- TASK DETAILS:
A copy is needed of each line in the records that has the word "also".

- INFORMATION PROVIDED:
################
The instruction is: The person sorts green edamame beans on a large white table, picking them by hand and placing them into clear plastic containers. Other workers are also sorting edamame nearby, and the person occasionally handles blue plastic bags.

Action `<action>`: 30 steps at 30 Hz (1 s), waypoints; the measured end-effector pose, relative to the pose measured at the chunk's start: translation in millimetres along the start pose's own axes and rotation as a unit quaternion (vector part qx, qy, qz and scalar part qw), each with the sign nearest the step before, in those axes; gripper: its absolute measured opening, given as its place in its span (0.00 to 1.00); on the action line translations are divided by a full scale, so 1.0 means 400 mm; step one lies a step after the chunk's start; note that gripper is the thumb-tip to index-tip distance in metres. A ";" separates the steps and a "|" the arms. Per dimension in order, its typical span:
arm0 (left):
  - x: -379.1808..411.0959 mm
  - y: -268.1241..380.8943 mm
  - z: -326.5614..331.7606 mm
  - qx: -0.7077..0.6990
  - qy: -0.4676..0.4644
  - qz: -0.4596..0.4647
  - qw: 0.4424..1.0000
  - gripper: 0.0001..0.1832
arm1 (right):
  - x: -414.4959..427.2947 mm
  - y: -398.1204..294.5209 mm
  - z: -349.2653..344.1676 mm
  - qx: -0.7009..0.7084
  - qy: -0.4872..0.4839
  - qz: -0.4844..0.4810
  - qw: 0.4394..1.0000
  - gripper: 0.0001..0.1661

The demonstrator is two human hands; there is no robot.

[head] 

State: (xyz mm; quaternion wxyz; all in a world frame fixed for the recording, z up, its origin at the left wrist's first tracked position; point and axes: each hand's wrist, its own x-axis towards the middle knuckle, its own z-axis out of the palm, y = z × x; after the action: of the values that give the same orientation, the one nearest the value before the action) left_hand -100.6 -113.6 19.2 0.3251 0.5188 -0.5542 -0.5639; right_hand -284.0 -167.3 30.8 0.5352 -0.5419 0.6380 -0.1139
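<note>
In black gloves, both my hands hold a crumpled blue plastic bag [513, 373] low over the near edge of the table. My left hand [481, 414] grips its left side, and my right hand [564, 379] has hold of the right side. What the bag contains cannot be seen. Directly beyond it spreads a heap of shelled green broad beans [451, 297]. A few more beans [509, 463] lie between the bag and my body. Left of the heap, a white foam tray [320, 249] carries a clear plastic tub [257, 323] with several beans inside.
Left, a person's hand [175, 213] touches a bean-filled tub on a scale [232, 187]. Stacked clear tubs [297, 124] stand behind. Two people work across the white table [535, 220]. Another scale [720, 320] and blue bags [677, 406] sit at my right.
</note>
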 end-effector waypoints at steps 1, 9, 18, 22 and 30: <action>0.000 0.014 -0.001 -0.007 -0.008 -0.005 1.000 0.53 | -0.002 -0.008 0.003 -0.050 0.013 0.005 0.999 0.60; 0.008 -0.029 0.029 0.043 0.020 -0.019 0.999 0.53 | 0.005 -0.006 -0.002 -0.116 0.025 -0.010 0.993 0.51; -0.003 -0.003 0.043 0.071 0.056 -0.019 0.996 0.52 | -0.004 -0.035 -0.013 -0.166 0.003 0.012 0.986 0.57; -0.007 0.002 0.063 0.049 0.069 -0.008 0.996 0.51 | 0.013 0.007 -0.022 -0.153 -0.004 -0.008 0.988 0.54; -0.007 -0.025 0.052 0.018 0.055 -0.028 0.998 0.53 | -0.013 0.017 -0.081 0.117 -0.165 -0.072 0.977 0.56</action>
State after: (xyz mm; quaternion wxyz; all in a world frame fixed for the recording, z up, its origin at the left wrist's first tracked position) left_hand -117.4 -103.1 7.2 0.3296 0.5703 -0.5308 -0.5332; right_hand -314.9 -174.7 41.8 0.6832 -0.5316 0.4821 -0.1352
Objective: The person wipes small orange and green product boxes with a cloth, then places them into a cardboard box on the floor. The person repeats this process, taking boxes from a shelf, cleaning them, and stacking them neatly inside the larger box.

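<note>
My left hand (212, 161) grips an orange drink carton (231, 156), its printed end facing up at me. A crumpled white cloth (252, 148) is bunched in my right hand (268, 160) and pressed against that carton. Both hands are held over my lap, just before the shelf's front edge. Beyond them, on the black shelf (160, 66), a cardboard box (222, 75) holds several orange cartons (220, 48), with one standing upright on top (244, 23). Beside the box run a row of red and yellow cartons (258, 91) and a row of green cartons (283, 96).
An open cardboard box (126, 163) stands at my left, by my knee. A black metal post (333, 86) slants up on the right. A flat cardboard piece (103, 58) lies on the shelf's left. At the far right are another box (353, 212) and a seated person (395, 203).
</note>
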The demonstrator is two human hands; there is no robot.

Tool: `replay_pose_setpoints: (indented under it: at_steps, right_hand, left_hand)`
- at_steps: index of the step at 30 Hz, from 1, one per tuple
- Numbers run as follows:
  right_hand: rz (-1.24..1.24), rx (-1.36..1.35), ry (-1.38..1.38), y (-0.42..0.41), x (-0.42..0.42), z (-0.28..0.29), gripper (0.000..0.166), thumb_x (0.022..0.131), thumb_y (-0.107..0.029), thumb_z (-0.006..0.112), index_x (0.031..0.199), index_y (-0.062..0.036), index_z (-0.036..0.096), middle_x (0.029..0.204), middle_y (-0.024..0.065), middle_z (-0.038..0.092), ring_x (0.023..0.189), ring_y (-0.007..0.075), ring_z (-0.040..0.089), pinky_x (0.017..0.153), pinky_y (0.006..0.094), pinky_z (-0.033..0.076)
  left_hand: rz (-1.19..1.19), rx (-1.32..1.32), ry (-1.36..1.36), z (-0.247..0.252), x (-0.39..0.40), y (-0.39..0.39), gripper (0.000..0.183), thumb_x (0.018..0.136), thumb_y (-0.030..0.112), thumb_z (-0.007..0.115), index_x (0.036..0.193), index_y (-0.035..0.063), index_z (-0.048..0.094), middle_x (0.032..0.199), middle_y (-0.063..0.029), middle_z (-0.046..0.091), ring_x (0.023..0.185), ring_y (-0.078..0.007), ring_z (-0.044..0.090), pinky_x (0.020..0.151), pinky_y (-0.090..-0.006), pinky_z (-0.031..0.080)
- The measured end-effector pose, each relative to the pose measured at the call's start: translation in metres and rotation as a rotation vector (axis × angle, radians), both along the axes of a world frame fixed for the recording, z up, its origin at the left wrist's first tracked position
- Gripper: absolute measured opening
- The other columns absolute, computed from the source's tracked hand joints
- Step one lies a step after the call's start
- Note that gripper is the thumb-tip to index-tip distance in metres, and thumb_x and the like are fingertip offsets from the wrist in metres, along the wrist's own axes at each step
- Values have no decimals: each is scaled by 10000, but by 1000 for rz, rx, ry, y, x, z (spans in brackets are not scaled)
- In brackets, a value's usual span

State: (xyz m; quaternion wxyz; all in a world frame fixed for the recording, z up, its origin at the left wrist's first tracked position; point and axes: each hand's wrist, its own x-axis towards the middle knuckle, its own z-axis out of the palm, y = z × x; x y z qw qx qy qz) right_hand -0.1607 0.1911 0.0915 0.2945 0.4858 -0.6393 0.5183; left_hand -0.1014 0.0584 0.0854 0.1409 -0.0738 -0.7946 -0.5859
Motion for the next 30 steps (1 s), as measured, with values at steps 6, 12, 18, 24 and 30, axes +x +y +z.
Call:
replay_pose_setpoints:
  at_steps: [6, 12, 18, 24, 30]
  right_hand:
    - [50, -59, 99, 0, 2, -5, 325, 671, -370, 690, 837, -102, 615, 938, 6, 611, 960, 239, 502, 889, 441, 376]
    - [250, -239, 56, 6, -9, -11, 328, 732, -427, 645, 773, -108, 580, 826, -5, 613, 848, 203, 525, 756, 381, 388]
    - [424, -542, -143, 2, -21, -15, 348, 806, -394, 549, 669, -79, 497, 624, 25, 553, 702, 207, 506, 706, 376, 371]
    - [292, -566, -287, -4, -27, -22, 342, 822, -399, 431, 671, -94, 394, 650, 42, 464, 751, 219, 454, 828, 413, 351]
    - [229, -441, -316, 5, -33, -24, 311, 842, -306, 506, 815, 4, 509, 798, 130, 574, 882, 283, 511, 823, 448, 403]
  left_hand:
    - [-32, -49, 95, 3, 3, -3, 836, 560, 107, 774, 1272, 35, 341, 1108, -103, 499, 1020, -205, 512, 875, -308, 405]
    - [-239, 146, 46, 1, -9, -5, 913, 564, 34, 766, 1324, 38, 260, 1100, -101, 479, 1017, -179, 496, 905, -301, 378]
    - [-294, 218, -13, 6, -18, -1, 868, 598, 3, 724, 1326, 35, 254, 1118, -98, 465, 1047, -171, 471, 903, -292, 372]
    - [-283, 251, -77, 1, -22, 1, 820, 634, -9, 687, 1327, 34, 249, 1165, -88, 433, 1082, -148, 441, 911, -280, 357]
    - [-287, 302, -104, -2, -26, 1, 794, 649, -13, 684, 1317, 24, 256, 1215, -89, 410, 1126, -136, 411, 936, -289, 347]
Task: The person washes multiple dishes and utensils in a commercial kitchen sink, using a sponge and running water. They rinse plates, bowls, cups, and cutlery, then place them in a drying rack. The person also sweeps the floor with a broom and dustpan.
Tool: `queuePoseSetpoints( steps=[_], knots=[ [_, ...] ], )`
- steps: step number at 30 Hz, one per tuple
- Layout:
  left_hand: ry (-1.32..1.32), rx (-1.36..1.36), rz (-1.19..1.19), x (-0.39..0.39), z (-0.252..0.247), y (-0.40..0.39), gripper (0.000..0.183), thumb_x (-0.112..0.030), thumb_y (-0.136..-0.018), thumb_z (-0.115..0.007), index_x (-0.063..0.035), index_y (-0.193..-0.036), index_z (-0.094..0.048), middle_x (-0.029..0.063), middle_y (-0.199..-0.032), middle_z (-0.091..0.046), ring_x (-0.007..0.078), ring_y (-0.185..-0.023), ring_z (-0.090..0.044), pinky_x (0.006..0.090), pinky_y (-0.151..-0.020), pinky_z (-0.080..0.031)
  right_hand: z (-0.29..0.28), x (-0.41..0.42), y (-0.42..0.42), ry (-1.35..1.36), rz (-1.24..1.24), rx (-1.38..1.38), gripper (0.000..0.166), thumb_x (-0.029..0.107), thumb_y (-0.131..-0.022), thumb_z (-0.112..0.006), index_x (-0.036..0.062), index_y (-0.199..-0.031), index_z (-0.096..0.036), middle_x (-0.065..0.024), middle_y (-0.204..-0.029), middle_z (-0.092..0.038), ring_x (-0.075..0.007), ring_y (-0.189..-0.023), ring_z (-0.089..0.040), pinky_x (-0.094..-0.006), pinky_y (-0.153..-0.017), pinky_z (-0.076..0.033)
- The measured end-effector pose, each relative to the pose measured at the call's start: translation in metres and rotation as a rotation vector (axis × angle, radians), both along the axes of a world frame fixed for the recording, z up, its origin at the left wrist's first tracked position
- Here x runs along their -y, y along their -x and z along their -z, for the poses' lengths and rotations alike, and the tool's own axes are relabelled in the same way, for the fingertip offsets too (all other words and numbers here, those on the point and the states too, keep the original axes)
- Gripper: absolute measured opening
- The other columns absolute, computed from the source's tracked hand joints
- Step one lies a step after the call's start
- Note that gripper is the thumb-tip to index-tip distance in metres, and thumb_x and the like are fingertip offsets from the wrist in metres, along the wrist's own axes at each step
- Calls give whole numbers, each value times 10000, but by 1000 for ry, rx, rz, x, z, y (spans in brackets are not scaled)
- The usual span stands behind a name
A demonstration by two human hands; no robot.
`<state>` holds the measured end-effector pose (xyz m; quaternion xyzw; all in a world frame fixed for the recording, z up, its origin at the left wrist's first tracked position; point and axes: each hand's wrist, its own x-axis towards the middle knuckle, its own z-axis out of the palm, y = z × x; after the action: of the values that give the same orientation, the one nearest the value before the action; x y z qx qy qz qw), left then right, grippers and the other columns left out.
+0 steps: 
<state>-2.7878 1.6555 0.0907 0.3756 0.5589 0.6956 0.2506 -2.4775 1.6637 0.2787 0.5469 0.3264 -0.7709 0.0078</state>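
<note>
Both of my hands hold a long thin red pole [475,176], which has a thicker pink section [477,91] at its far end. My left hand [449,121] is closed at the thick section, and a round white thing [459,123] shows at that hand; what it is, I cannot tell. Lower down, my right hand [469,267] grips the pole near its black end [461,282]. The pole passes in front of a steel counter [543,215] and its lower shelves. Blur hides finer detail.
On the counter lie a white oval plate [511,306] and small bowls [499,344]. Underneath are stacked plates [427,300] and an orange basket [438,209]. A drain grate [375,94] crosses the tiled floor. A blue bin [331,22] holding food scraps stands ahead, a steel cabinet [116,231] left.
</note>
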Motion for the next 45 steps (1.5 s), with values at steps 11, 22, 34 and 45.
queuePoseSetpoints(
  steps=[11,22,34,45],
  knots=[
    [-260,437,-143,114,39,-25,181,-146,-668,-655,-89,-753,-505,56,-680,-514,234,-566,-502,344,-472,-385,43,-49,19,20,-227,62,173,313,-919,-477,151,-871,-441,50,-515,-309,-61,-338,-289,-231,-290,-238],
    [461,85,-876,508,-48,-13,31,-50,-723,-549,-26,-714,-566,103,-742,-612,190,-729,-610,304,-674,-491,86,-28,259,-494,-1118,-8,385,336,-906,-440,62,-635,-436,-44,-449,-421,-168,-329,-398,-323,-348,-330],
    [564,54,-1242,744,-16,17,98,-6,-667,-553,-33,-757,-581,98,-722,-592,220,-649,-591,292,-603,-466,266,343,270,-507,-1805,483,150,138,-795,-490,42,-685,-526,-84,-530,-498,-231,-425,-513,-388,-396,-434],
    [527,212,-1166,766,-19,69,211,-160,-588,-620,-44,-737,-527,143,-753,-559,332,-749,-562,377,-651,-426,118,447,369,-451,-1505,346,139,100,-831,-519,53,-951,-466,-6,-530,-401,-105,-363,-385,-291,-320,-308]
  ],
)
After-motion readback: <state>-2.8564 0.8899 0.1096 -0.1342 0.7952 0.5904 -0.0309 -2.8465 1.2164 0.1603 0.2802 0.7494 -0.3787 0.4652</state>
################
- OUTPUT FOR THIS TASK:
The instruction is: The person sorts green edamame beans on a large white table, picking them by hand and placing them into clear plastic containers. Other workers are also sorting edamame nearby, and the person occasionally handles blue plastic bags.
Task: The person washes multiple dishes and utensils in a commercial kitchen sink, using a sponge and running water. They rinse plates, bowls, cups, and cutlery, then place them in a drying rack. The person also sweeps the floor with a broom and dustpan.

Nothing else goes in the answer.